Ныне я свою чашу на мир выливаю;
Кровь и слёзы отчизны влились в моё слово:
Пусть, как яд и огонь – разъедая, сжигая,
Уничтожит – не вас, а лишь ваши оковы!

 

Укоряйте, ропщите – ваш ропот, укор ли
Для меня – только лай верноподданной суки,
Так привыкшей терпеть свой ошейник на горле,
Что притронься к нему – искусает все руки.

 

Я тогда работал на радио «Свобода» в Мюнхене, а в СССР уже шла «перестройка» и движение за независимость национальных республик. Надеясь послужить этой благородной цели, я послал свой перевод по неофициальным каналам в Прибалтику, в «Саюдис», хотел порадовать потомков повстанцев, но... литовцы не решились его опубликовать испугались гнева русских патриотов!

 

Автор «Клеветников», русский государственный патриот А.С.Пушкин 175 лет назад тоже прогневался на бывшего друга-поэта.

 

Заметьте, что Адам Мицкевич в своём стихотворении не обращался к Александру Пушкину и не упоминал его имени. Тем не менее, великий русский поэт чувствовал, что именно ему адресована эта горькая «скорбная песня». В 1834 году он отозвался на неё небольшим стихотворением, о котором в редакционных примечаниях к Полному Собранию его сочинений в шести томах (ГИХЛ, М. 1949) говорилось: «Стихотворение является ответом на стихотворение Адама Мицкевича? "Do przyjaciel moskali"» (Sic!? Э.Л.).

 

Ответ этот, в котором хорошо воспитанный лицеист тоже не упоминает имени адресата, звучал так:

Он между нами жил

Средь племени ему чужого, злобы
В душе своей к нам не питал, и мы
Его любили. Мирный, благосклонный,
Он посещал беседы наши. С ним
Делились мы и чистыми мечтами,
И песнями (он вдохновен был свыше

И свысока взирал* на жизнь). Нередко
Он говорил о временах грядущих,
Когда народы, распри позабыв,
В великую семью соединятся.
Мы жадно слушали поэта.  Он
Ушёл на запад – и благословеньем
Его мы проводили. – Но теперь

Наш мирный гость нам стал врагом – и ядом
Стихи свои, в угоду черни буйной,
Он напояет. Издали до нас
Доходит голос злобного поэта,
Знакомый голос!.. Боже, освяти
В нём сердце правдою твоей и миром
И возврати ему...

 

* Здесь и далее в стихотворении выделено мною.– Э.Л.

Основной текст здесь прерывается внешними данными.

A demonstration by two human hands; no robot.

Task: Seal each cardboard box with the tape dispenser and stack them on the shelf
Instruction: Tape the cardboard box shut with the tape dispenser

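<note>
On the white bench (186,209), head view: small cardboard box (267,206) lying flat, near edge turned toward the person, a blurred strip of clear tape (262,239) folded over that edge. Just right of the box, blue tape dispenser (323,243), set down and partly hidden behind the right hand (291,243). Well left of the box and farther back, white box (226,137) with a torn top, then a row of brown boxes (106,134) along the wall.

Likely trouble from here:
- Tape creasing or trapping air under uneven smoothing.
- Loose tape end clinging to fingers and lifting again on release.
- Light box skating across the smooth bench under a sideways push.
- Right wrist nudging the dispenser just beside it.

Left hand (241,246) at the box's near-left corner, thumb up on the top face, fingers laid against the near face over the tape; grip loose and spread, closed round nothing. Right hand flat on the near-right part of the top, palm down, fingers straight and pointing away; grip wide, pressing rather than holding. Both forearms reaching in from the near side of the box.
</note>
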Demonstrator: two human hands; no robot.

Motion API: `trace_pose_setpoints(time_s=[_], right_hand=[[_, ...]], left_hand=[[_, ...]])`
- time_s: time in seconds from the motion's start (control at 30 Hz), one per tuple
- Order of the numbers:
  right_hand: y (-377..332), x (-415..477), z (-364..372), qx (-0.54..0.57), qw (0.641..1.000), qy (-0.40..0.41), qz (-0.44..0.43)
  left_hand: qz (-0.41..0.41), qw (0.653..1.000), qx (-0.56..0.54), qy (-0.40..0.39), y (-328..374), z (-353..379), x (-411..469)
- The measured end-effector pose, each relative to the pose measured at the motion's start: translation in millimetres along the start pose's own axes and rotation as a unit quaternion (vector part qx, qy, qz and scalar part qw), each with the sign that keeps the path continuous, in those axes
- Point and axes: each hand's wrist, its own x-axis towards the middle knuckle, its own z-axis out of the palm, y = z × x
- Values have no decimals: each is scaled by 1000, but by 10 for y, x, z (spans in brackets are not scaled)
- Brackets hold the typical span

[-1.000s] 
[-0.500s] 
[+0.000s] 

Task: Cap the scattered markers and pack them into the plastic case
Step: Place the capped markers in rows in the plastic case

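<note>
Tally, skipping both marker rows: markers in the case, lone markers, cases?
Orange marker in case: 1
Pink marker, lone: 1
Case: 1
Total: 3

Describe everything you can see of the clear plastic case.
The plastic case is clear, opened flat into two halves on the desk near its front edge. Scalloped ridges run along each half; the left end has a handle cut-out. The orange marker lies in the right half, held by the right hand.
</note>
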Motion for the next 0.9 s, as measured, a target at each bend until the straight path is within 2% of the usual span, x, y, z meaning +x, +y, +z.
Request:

Изложено искусно, с пушкинским мастерством. Но... как-то по-детски обиженно. Ах, как обиделось на правду Солнце русской поэзии! До того обиделось, что уже стал бывший друг и злобным, и взирающим свысока, и нам врагом (кому же «нам»: Рылееву? Бестужеву? или всё-таки кровавым палачам-поработителям и их подпевалам?)

 

И кто же эта буйная чернь? Князь Вяземский и братья Тургеневы?!

 

В общем, стихотворение это вполне в духе нынешних «защитников» Пушкина от «русофоба» Терца-Синявского. Оно столь же поэтически и нравственно беспомощно и явно не принадлежит к числу лучших творений великого русского поэта.

 

Таким образом, попытка «отповеди» трагическим, гражданственным, гуманистическим, благородным стихам Адама Мицкевича стихам, эпиграфом к которым просится призыв Пражской весны «За вашу и нашу свободу!» эта попытка не убедительна. В начатом стихами «Клеветникам России» политическом споре двух народных поэтов, на мой взгляд, последнее слово осталось всё-таки за автором «Do przyjaciół moskali».